Moll G W, Rosenfield R L
J Steroid Biochem. 1986 Sep;25(3):309-14. doi: 10.1016/0022-4731(86)90241-4.
We tested the influence of protein binding upon the rapid 17 beta-estradiol (E2) inhibitory effect on luteinizing hormone (LH) responsiveness to LH releasing hormone (LHRH) in perifused rat anterior pituitaries. LHRH pulses were given before 1 h after changing the perifusion medium to contain various combinations of protein and E2. In the absence of albumin an E2 concentration of about 27 pg/ml inhibited LH secretion in response to LHRH by 50% (judged from the change in secretion ratio, i.e LH response to LHRH pulse no. 2 divided by that to pulse no. 1). Albumin (1 g/dl) and human plasma enhanced the self-priming effect of LHRH (P less than 0.1) and blunted the slope of the dose-response relationship between E2 and LH secretion. These effects suggest a stimulatory effect of proteins on LH secretion which is independent of E2. However, proteins appear to antagonize the E2 effect in part by binding E2. A total E2 dose of 270 pg/ml or more was required to achieve about 50% inhibition of the LH secretion ratio in the presence of albumin. Since 20% of E2 was unbound in the presence of albumin, the 50% effective dose of free E2 was about 54 pg/ml. This closely approximates the comparably effective dose of E2 in the absence of protein. Although a total E2 concentration of 216 pg/ml was required for a 50%-inhibitory E2 effect in the presence of heat-inactivated plasma, this was equivalent to between 28 and 37 pg/ml of free E2 in these experiments. The effect of E2 in a total dose of 216 pg/ml was attenuated more by the use of TEBG-positive plasma than of TEBG-negative (heat-inactivated) plasma (P less than 0.01). Our data indicate that the E2 inhibitory effect upon LH responsiveness to LHRH is attenuated by albumin and TEBG to approximately the extent expected by binding of E2 to these proteins. Our data are certainly contrary to those expected if either albumin or TEBG augmented this E2 action. Our data support the concept that the bioavailable fraction of plasma sex steroids is that which is free from binding to plasma proteins.

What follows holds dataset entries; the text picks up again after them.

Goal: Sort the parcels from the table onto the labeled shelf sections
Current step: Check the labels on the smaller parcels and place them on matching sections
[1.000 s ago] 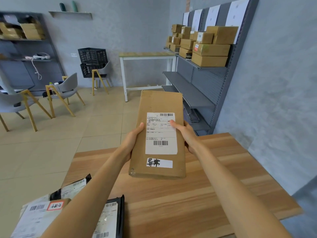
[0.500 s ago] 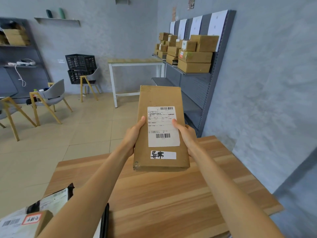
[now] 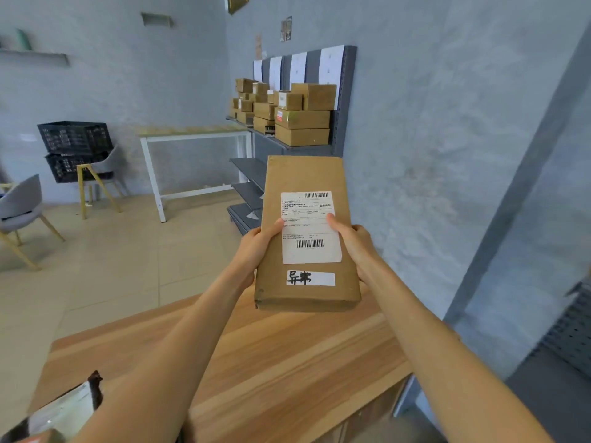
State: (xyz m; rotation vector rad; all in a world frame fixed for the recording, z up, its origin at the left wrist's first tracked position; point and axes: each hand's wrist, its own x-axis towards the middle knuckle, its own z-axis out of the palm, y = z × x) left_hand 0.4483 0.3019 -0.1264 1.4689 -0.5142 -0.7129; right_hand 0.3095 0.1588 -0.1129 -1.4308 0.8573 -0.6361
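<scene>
At seven o'clock, low in the view: mailer bags [image 3: 64, 410] at the near-left corner of the counter [image 3: 287, 362] — at least one, perhaps two, cut off by the frame edge, so no firm count. Left to sort, by the look of it.

At ten o'clock, far off: two black crates [image 3: 75, 150] stacked, two grey chairs [image 3: 19, 203], one white-framed table [image 3: 192, 135].

At centre: one flat cardboard parcel [image 3: 307, 238] held up above the counter, touching nothing else. Left hand [image 3: 259, 247] in a closed grip on its left edge, thumb over the face; right hand [image 3: 351, 244] gripping the right edge likewise, thumb on the printed shipping label [image 3: 310, 228]. Below that, one small white sticker [image 3: 310, 278] with handwritten characters.

At twelve o'clock, beyond the parcel: grey shelf unit [image 3: 256, 167] along the wall, four white section sheets [image 3: 331, 62] along its top, roughly a dozen brown boxes [image 3: 302, 127] stacked on the upper shelf — too overlapped for an exact count. Lower shelves bare where visible.

Judged partway through: many boxes shelved, one parcel in hand and apparently being read, its section not yet chosen, a few pieces waiting on the counter.
</scene>
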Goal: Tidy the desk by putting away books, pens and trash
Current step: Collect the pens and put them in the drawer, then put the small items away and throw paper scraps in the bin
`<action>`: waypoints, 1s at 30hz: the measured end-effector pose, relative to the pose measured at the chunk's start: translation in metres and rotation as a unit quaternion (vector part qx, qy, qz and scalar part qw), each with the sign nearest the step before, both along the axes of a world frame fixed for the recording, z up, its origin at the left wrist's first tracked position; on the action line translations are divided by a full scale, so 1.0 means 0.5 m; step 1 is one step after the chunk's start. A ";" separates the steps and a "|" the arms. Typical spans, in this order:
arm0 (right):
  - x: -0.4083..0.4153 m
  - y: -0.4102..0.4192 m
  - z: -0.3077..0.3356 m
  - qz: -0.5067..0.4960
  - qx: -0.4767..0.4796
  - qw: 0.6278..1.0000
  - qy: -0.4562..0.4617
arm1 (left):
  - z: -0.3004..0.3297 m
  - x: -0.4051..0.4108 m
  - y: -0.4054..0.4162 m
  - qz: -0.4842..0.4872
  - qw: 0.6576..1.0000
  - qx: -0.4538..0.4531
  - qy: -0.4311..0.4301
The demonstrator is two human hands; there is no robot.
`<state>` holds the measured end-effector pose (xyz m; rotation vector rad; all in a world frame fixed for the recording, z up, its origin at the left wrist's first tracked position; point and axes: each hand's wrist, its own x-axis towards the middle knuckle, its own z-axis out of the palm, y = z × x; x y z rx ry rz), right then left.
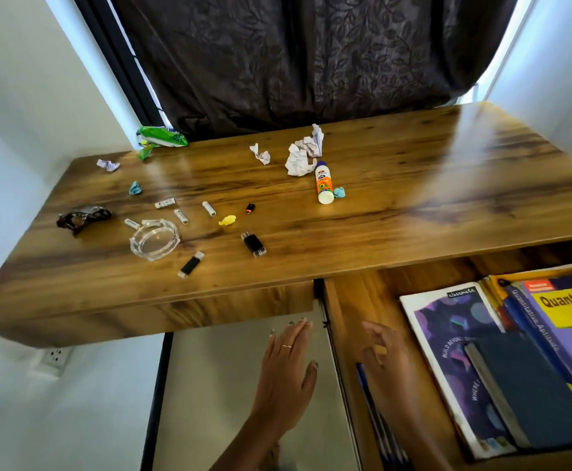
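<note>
The books [502,362] are seen stowed in the open drawer [349,300] under the desk's [413,205] right front edge, while crumpled paper [298,159] and wrappers [162,137] remain along the back edge, both hands, left [286,368] and right [384,365], being open and empty.

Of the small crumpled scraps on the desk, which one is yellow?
The yellow scrap lies mid-desk, between the batteries and the small black-and-red item. The other small scraps are blue, white or purplish.
</note>
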<state>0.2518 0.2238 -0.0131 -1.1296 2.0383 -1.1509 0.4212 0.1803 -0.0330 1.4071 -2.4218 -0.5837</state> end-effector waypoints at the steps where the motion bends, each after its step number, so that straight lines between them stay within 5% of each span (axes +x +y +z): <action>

我们测试了蛋白质结合对灌流大鼠垂体前叶中17β - 雌二醇(E2)对促黄体生成素(LH)对促性腺激素释放激素(LHRH)反应的快速抑制作用的影响。在将灌流培养基更换为含有蛋白质和E2的各种组合后1小时内给予LHRH脉冲。在没有白蛋白的情况下,约27 pg/ml的E2浓度可使LH对LHRH的分泌反应抑制50%(根据分泌率的变化判断,即LH对第2个LHRH脉冲的反应除以对第1个脉冲的反应)。白蛋白(1 g/dl)和人血浆增强了LHRH的自我启动作用(P < 0.1),并使E2与LH分泌之间的剂量反应关系斜率变钝。这些效应表明蛋白质对LH分泌有刺激作用,且该作用独立于E2。然而,蛋白质似乎部分通过结合E2来拮抗E2的作用。在有白蛋白存在的情况下,需要270 pg/ml或更高的总E2剂量才能使LH分泌率抑制约50%。由于在有白蛋白存在时20%的E2未结合,游离E2的50%有效剂量约为54 pg/ml。这与在没有蛋白质时E2的相当有效剂量非常接近。尽管在有热灭活血浆存在时,需要216 pg/ml的总E2浓度才能产生50%的E2抑制作用,但在这些实验中这相当于28至37 pg/ml的游离E2。与使用TEBG阴性(热灭活)血浆相比,使用TEBG阳性血浆时,216 pg/ml总剂量的E2的作用减弱更明显(P < 0.01)。我们的数据表明,E2对LH对LHRH反应的抑制作用被白蛋白和TEBG减弱的程度大致与E2与这些蛋白质结合所预期的程度相同。我们的数据肯定与如果白蛋白或TEBG增强这种E2作用所预期的数据相反。我们的数据支持这样的概念,即血浆性类固醇的生物可利用部分是未与血浆蛋白结合的部分。